First class “moving logic into the database” right there!
By “moving logic into the database”, I was understanding that you talked about stored procedure only.
Quote : “And by doing so, you’ve written your first (ghasp) “stored procedure”. You’ll write many more, and you’ll love it, once you realise how much speed you’re gaining.”
To me, writing correct SQL is not “moving logic into the database”. Writing a stored procedure is dispatching logic between the app and the db, this is why I think it is not a good idea to use them.
Why does it matter whether the logic is written in a 4GL (SQL) or a 3GL (PL/SQL et al) to you? The point is, the logic is executed on the server, regardless in what language.
The last paragraph that you’ve quoted is a metaphor to indicate that it doesn’t matter what technology you’re using, whenever you’re executing logic on the server, you’re running a “stored procedure” (thus the double quotes).

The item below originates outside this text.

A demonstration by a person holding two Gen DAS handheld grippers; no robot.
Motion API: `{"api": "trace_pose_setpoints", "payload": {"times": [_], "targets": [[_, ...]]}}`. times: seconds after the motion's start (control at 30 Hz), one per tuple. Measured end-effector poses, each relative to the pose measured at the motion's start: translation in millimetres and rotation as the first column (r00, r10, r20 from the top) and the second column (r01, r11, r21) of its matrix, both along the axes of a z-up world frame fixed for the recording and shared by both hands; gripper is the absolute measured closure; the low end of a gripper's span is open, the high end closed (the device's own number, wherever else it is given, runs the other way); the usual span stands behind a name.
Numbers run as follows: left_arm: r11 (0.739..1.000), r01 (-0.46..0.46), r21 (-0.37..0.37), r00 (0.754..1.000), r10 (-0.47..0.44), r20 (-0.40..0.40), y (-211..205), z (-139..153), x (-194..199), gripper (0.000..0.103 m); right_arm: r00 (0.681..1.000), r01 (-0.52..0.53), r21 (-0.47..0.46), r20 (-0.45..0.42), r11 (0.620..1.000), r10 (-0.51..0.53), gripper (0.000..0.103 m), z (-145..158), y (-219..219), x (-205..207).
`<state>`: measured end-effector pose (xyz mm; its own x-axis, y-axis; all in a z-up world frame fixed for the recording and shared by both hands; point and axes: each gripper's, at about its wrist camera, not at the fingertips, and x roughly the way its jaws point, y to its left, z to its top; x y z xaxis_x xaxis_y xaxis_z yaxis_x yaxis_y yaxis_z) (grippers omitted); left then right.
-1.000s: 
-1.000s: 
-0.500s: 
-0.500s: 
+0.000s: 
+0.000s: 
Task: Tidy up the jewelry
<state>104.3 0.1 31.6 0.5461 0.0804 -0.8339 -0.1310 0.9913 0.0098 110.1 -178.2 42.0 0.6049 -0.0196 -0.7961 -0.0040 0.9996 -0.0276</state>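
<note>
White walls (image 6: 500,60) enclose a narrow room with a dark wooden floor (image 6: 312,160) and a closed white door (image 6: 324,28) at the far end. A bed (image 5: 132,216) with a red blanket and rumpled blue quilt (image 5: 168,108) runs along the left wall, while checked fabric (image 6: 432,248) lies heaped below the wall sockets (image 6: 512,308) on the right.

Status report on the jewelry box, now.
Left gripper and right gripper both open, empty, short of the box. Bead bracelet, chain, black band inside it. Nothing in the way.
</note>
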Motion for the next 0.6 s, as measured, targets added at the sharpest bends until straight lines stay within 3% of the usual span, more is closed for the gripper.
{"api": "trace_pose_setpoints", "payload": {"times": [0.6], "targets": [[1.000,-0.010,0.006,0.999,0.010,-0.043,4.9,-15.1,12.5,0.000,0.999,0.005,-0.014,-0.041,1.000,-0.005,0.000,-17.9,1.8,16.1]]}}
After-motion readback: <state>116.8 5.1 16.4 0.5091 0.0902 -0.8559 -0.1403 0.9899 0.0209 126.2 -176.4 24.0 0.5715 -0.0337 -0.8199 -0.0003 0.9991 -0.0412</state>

“The point is, the logic is executed on the server, regardless in what language.”
=> to me, the point is that apps are multiple servers so even a server is a client of another server.
So what does matter in the end is that the business logic is written as much as possible in an easy to develop, deploy and maintain technology.
Correct SQL in a server-side language is such a technology.
PL/SQL et al are no such technologies.
So writing PL/SQL is kind of last resort option : yes it is surely faster in many situations (and some situations required it) but it is so hard to develop and maintain that I keep that to a minimum.
Have you read the article? :-) I’m saying the same thing.
That’s dogmatic, and thus not very helpful. My experience totally doesn’t match yours.